## EXERCISE BRIEF
In your answer, reproduce exactly the lines from the beginning of the listing below through the one containing "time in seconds", and only those lines.

## DATA BLOCK
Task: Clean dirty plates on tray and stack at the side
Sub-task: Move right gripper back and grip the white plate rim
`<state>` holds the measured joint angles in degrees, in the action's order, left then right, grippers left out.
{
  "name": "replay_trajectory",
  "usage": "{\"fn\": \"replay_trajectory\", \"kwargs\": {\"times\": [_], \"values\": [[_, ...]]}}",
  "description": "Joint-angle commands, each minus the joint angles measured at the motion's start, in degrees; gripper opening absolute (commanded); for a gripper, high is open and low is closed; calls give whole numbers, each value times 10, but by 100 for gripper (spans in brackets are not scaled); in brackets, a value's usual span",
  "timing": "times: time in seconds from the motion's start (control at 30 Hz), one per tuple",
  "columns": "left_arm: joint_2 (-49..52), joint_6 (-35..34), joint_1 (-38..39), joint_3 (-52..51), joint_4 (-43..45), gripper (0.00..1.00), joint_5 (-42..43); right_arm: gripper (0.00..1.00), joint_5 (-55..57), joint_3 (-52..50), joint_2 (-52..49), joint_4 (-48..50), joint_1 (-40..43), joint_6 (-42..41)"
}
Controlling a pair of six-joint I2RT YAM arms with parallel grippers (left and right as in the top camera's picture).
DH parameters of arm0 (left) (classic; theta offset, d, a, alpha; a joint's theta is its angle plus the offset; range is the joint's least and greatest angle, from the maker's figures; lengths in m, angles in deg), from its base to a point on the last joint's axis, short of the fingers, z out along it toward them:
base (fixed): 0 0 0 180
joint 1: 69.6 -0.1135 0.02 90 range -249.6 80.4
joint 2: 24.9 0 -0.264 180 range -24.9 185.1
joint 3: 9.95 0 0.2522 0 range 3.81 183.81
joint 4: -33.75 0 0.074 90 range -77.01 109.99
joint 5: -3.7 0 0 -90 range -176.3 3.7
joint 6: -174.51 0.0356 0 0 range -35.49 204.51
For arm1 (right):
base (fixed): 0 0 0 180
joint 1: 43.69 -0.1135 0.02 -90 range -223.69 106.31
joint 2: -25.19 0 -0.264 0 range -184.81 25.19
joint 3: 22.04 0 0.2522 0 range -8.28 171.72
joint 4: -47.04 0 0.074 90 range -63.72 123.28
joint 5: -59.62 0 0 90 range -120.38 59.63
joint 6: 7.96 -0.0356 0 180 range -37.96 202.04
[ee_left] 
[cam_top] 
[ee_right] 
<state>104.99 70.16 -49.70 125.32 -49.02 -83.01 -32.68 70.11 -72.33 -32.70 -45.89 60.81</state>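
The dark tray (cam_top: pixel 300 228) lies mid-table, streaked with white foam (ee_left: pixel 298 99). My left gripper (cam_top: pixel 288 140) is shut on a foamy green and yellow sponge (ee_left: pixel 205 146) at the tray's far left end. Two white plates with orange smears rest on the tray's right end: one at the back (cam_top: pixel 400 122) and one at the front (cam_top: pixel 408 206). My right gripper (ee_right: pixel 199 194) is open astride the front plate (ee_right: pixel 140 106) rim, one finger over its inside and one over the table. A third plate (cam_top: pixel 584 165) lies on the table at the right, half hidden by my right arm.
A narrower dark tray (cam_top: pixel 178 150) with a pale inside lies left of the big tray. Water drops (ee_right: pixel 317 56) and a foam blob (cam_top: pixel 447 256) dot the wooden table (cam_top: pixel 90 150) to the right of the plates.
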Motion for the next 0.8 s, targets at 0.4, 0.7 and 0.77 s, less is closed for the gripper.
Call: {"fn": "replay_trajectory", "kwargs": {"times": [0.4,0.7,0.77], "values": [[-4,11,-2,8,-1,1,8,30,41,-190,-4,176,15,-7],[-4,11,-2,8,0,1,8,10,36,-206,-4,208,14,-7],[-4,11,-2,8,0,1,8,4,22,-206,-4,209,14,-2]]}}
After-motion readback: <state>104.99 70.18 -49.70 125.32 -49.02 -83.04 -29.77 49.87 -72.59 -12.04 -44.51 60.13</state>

## YOUR SOLUTION
Task: Clean dirty plates on tray and stack at the side
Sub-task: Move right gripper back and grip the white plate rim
`<state>` holds the measured joint angles in degrees, in the action's order, left then right, grippers left out.
{
  "name": "replay_trajectory",
  "usage": "{\"fn\": \"replay_trajectory\", \"kwargs\": {\"times\": [_], \"values\": [[_, ...]]}}",
  "description": "Joint-angle commands, each minus the joint angles measured at the motion's start, in degrees; gripper opening absolute (commanded); for a gripper, high is open and low is closed; calls give whole numbers, each value times 10, but by 100 for gripper (spans in brackets are not scaled); in brackets, a value's usual span",
  "timing": "times: time in seconds from the motion's start (control at 30 Hz), one per tuple",

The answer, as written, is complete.